A proposito di questo ultimo punto, ben nove degli attivisti che hanno lasciato il paese dopo l’instaurazione della dittatura sono scomparsi. È questo il caso di Wanchalearm Satsaksit, giovane autore di satire che a trentasette anni è stato rapito in Cambogia mentre era al telefono con sua sorella e di cui ora non si sa più nulla. Oltre agli scomparsi, i corpi di due critici, anche loro in esilio, sono stati ritrovati sventrati e riempiti di cemento lungo il fiume Lao. L’esercito thailandese afferma di non sapere nulla a riguardo, ma molti pensano che questi atti di violenza siano una strategia del governo per diffondere terrore presso la popolazione.
Per altri invece, questa ennesima dimostrazione di brutalità è stato un punto di non ritorno per il Paese: un volto nuovo sembra emergere da queste proteste. Un’intera generazione che pacificamente manifesta nelle strade e le anima innalzando al cielo le tre dita, saluto preso in prestito dal film Hunger Games e diventato ormai il suo simbolo.

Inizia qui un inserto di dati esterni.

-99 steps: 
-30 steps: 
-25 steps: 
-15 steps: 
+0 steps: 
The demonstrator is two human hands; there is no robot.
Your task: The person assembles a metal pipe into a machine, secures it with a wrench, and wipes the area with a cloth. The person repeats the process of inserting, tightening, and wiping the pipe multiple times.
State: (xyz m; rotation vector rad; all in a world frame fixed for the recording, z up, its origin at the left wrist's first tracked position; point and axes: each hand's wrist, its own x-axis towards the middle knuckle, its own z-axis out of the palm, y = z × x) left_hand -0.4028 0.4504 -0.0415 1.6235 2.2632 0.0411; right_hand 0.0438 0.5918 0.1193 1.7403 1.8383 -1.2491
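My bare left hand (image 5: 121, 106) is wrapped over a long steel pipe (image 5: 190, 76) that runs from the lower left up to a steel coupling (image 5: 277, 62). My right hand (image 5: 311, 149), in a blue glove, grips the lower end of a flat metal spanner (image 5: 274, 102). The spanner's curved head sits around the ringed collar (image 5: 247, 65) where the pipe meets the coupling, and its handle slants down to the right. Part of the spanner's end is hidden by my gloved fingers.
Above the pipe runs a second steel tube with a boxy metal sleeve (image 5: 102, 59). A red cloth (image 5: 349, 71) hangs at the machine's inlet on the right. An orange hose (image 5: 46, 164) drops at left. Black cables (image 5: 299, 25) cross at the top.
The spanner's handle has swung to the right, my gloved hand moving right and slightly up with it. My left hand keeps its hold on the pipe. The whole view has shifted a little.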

Rose rosse tengono tra le mani questi ragazzi, metafora di bellezza e sofferenza insieme. Dolore sì, quello che certamente la giovane Panusaya sta provando in carcere. Ma non disperazione, perché nonostante una violenza assurda e ingiustificata incomba sulle loro speranze, un seme è stato gettato. Una nuova consapevolezza rende fertile un terreno che prima sembrava arido, quella di sapere che un progetto di democrazia è possibile perché c’è un’intera schiera di giovani pronta a sostenerlo. Ci vorrà del tempo, ma questa oppressione, questo ostacolo contingente non possono annullare l’esigenza di riforme, che oramai è diventata un orizzonte condiviso o meglio un dovere comune che Panusaya sente dentro di sé ora, in carcere, e le dà coraggio.